Kezia kini sedang berjalan di koridor sekolah menuju kantin, perutnya sudah meronta untuk diisi sedari tadi. Tak ada yang menemaninya, hanya Kezia sendiri. Hubungannya dengan Abelle tak kunjung membaik. Setelah mendapatkan makanan dan minumannya, Kezia mencari bangku nyaman yang dapat dia duduki untuk menikmati hidangannya. Terlihat Zweitson di salah satu pojok kantin sedang menikmati jus buahnya, dengan pandangan yang fokus kepada smartphone. Tanpa menunggu lama, Kezia langsung menghampiri Zweitson.

"Son, gue boleh duduk di sini?" Tanya Kezia pelan. Zweitson menoleh ke arah Kezia.
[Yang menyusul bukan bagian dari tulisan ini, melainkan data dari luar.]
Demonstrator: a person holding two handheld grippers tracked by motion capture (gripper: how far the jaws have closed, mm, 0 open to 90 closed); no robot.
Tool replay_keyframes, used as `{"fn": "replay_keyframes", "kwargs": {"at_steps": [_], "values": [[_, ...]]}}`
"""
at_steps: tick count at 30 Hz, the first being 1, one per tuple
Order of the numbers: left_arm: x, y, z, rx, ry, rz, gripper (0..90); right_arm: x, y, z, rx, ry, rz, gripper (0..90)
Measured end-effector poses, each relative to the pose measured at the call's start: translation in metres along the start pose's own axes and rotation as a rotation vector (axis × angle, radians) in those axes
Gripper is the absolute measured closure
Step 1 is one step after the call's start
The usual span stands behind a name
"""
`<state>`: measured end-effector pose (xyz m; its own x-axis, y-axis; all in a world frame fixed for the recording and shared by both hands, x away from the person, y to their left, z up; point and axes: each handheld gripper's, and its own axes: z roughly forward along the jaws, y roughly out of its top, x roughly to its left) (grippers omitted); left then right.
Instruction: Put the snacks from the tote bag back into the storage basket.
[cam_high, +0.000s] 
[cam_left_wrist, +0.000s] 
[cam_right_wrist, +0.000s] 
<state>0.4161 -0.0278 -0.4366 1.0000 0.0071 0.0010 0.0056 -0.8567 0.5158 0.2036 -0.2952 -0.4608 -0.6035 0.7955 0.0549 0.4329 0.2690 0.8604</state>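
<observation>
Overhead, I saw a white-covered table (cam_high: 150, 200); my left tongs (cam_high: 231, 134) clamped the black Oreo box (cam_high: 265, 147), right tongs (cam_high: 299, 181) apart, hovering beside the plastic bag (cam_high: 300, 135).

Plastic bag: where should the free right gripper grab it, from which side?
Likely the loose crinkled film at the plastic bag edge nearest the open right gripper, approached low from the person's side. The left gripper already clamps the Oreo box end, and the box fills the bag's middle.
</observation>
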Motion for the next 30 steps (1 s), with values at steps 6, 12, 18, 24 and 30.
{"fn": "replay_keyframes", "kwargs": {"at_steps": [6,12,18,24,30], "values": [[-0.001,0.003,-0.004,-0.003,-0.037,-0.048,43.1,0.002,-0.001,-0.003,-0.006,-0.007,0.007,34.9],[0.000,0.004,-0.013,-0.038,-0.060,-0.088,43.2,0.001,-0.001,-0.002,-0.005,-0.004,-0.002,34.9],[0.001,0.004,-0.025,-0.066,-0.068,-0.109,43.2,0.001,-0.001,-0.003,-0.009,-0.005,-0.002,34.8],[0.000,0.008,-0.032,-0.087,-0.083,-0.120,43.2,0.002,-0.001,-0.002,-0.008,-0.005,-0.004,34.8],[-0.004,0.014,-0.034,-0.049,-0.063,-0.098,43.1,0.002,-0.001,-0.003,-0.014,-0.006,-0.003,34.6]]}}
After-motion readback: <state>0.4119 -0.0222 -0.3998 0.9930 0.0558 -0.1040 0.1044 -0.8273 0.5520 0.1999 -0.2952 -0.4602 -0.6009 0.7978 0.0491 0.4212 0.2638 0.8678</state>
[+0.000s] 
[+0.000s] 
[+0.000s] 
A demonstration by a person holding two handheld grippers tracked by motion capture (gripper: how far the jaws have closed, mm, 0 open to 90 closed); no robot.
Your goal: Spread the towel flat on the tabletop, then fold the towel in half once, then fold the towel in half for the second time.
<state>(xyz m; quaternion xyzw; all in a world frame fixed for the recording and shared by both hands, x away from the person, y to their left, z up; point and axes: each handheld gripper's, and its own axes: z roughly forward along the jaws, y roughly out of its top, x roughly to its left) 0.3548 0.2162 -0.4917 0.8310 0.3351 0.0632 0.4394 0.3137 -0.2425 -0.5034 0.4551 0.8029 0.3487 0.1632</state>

"Duduk aja." Zweitson kembali memandang layar smartphone.

"By the way, gue liat lu beberapa hari belakangan ini setelah ujian akhir kok jarang bareng Aji? Dia kagak pergi ke sekolah?" Kezia meneguk air minumnya. Zweitson melirik Kezia sekilas.

"Dia ada urusan katanya sama Kak Shella." Jawab Zweitson santai.

"Urusan apa?" Kezia menatap Zweitson heran.

"Ya kagak tau, kok nanya gue." Zweitson menghindari tatapan Kezia.

"Udah lama gue kagak ketemu Kak Shella, jadi kangen." Ucap Kezia pelan sembari menunduk perlahan, sedikit mengacak makanannya.

"Baru juga beberapa bulan, Zi. Gimana lu kalau ditinggal bertahun-tahun nanti?" Zweitson meneguk jus buahnya santai.

"Maksud lu?" Kezia kembali menatap heran Zweitson.

"Eh? Kagak. Bukan apa-apa kok." Dengan cepat, Zweitson menggelengkan kepalanya. "Itu cuma perumpaan aja, Zi. Lu tau kan materi kalimat perumpamaan pelajaran Bahasa Indonesia?" Lanjutnya mencoba untuk mencari alasan.

"Lu kagak sembunyiin sesuatu dari gue kan, Son?" Tatapan Kezia menyidik Zweitson.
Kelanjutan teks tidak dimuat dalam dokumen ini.